Some would argue this low cost work gives passengers the superficial impression that Railtrack is improving its service (especially if they have to spend more time in waiting rooms), as more expensive and arguably more important work such as bridge refurbishment is less visible.
But Railtrack faces mounting criticism about train delays caused by track problems. A public notice put out by Virgin over Christmas blamed 62% of its delays on the West Coast Main Line on track and signal failures.
There is also concern about Railtrack's ability to deliver its side of the agreement with Virgin to upgrade the WCML to handle high speed tilting trains. For this, Railtrack has locked itself into an agreement with Virgin to finance the £2.2bn modernisation of the route by 2005.
Contracts should have gone out to tender last year and ought to have been awarded by now. Instead, it looks as though the first tranche of work will not be awarded until Easter.
Many believe that Railtrack grossly over specified and under costed the route upgrade. It is thought that it was caught out by the size of early estimates and scaled down its plans. 'Railtrack wanted a Rolls Royce for the price of a mini,' is a comment often made by contractors.
Questions are being asked about Railtrack's ability to meet the 2002 deadline for the first part of the upgrade. The WCML is being compared to the ill-fated Jubilee Line extension because it proposes to use new moving block signalling technology, so far untried on such a large scale.
Railtrack hopes to speed up its WCML programme by setting up alliance groups linking Railtrack , a civils contractor and a signalling contractor.
This closer co-operation is expected to reduce project time scales. The track operator is expected to announce the first of these soon, when it confirms arrangements with Balfour Beatty and Westinghouse for track remodelling work at London's Euston station. This will be a model for subsequent WCML zones.
Freight is another area where Railtrack appears to be back pedd-ling. It had originally hoped to create a freight super highway up the WCML by carrying whole lorries on railway wagons. This could remove some 400,000 lorries from Britain's congested roads but involves extensive tunnel and bridge reguaging.

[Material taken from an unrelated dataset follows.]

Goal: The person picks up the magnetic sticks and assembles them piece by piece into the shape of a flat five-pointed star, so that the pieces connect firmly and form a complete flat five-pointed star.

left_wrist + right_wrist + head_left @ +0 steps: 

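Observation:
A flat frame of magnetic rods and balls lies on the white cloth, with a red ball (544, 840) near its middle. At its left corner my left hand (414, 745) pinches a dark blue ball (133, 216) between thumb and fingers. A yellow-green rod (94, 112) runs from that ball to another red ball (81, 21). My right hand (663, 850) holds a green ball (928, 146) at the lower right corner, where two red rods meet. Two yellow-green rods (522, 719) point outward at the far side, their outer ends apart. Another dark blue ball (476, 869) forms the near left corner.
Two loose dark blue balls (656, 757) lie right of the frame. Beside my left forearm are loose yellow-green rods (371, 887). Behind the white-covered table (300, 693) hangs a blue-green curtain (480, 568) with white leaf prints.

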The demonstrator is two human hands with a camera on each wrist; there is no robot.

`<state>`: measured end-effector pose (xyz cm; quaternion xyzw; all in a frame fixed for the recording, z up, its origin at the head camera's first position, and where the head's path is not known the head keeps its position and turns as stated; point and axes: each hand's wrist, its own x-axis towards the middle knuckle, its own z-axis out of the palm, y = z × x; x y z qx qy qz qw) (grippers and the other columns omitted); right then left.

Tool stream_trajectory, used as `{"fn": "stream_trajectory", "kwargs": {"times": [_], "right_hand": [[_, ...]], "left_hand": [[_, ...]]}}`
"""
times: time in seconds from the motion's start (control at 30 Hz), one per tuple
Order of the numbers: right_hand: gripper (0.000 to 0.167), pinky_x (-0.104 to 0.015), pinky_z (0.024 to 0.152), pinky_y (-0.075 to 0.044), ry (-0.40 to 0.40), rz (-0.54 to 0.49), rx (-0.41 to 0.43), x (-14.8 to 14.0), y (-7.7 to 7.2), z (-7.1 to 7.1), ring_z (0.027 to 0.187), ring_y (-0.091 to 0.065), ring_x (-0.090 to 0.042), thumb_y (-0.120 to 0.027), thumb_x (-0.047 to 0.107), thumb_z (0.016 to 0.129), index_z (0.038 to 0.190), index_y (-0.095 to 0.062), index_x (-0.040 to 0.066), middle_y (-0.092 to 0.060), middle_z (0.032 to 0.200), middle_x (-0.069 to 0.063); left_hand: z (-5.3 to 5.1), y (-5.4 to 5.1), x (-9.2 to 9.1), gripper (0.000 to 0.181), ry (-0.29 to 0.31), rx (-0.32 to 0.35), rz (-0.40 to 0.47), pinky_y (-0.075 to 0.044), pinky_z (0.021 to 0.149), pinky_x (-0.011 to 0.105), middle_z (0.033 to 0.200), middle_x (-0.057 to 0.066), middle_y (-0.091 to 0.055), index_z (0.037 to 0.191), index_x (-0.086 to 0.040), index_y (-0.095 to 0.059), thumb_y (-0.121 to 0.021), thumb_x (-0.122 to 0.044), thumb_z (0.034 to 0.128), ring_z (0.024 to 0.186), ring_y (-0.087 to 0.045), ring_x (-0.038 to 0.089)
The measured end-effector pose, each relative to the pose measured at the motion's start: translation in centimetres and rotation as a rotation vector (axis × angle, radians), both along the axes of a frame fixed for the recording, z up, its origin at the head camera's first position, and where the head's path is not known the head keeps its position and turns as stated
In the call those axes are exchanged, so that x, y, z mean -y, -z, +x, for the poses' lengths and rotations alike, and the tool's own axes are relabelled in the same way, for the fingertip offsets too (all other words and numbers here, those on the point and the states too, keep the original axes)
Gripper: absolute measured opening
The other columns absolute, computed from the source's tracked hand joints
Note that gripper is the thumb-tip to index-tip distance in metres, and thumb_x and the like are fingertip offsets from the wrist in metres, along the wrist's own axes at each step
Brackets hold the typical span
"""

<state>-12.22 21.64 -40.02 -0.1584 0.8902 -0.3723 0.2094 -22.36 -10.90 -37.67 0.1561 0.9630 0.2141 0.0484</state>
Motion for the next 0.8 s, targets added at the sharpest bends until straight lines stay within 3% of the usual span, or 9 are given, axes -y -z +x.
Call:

But under pressure from the Transport Select Committee in November, Railtrack chief executive Gerald Corbett was forced to admit that he preferred a less expensive Big Box scheme (NCE 26 November 1998). This allows smaller European standard freight containers - but not whole lorries - to be carried around the wider national rail network on special sunken rail wagons. The Big Box solution requires much less reguaging work.
The key issue for WCML is capacity. The Big Box plan removes the threat of disruption to services on the WCML because the freight units carried are smaller so trains will be able to travel on the rest of the network as well.
Railtrack has guaranteed a certain number of train paths to Virgin as part of its WCML upgrade commitment. It is also bound by the terms of its operating licence to provide more paths to freight traffic. The piggy back option would have been expensive and would have carried the risk of extra costs in the event of possession work overruns. Railtrack also faces heavy penalties from the train operators if it fails to reopen track as agreed after possession work is finished.
Freight lobby organisation Rail Freight Group says that Railtrack has backed itself into a corner on WCML by basing the project on a commitment to the train operator before assessing the feasibility of the upgrade. It says the modernisation programme should have been planned in the same way as the successful recent upgrade of the East Coast Main Line. This established what was feasible before giving commitments to train operators.
Railtrack has a difficult task balancing its investment programme against the need to make a profit. Its new NMS will be scrutinised thoroughly by the Rail Regulator and construction firms before they draw conclusions about its future spending plans. In the short term the outlook for rail expenditure looks less rosy than might have been expected.